From the entries below, transcribe exactly the lines between the line holding "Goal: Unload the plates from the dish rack" and the line holding "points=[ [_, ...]", inclusive; skip all other lines.

================

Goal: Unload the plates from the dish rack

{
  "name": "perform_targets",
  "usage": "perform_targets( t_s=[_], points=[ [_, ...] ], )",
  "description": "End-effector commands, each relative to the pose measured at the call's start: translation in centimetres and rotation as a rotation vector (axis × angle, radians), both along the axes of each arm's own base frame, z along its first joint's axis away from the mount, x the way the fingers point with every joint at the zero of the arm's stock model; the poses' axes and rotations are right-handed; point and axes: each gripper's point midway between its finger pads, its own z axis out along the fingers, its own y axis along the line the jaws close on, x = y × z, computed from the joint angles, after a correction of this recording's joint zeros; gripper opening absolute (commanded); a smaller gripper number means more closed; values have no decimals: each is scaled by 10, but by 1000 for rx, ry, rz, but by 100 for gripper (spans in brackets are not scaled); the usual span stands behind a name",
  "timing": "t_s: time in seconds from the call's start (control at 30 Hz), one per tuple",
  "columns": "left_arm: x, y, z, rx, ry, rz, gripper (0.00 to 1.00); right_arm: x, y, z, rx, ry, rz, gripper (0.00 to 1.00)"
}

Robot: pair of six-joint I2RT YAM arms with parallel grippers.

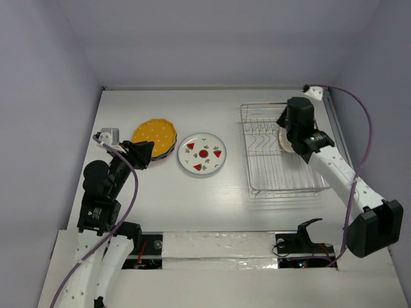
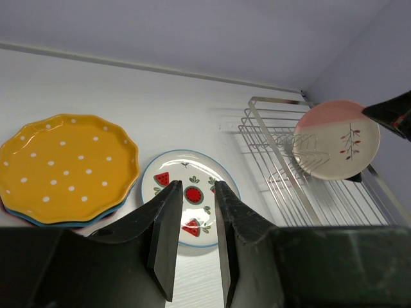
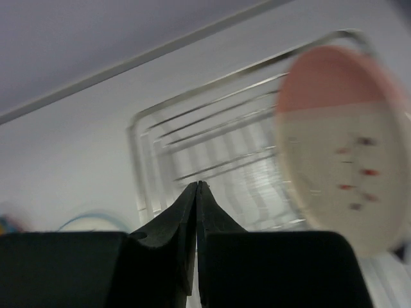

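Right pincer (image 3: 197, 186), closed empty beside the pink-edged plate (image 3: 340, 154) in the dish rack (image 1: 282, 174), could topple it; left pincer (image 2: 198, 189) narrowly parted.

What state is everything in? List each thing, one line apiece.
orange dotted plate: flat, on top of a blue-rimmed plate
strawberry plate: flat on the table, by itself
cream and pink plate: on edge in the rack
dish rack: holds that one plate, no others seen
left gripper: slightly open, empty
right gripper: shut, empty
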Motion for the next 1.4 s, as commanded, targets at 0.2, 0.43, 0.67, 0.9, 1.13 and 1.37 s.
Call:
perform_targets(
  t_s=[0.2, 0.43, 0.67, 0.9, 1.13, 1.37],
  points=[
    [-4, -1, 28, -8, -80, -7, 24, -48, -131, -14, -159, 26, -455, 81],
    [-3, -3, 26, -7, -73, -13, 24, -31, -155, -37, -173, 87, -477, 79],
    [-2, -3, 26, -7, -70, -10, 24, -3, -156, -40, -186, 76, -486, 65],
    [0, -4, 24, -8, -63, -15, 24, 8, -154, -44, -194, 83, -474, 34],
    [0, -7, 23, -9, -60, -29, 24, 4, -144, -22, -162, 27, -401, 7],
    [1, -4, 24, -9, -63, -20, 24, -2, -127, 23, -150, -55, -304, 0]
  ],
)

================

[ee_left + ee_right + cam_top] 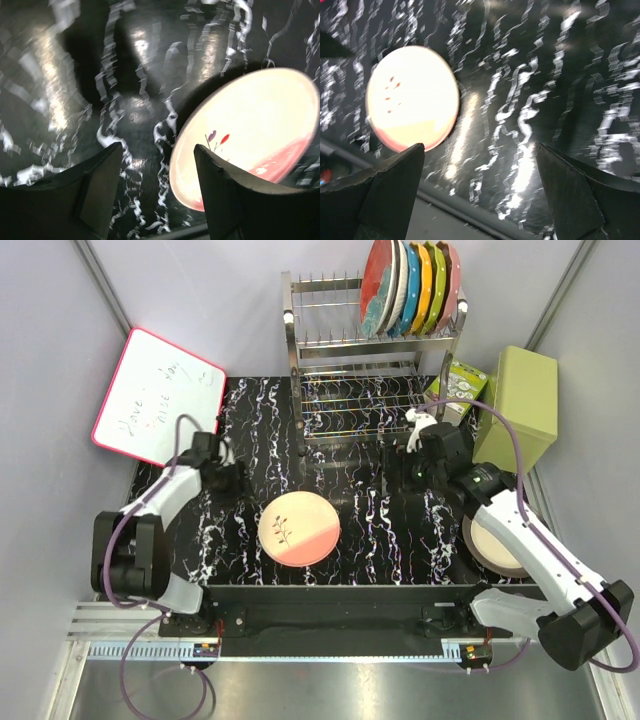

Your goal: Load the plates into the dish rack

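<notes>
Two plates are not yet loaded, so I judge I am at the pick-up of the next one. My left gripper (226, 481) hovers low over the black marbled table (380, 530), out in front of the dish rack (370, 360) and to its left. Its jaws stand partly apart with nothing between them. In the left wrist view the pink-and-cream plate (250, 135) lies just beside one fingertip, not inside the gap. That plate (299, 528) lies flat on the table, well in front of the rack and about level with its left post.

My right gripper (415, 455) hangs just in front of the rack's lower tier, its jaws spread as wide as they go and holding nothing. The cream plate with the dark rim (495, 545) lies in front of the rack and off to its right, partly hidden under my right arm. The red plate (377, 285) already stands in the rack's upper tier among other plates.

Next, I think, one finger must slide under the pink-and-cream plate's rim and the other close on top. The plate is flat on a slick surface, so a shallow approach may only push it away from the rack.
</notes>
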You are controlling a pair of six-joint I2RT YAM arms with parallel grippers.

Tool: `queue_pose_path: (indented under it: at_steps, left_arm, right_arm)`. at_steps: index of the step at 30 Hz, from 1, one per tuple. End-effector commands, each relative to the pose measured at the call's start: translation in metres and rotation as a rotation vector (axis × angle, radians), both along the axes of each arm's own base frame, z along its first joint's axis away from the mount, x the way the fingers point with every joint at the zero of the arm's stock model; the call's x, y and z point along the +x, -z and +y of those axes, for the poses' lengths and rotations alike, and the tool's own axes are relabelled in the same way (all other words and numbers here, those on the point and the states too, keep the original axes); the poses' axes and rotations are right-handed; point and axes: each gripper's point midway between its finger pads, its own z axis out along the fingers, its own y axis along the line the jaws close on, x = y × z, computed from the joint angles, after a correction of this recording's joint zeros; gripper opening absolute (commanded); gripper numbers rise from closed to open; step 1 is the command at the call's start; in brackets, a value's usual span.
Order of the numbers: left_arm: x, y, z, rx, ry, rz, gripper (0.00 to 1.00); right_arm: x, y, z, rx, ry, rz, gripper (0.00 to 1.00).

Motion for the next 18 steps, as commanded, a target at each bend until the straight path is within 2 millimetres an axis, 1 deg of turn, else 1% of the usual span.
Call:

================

» **WRITTEN REPLY**
Goal: Unload the plates from the dish rack

{
  "name": "perform_targets",
  "usage": "perform_targets( t_s=[_], points=[ [_, ...] ], )",

This exercise requires nothing further.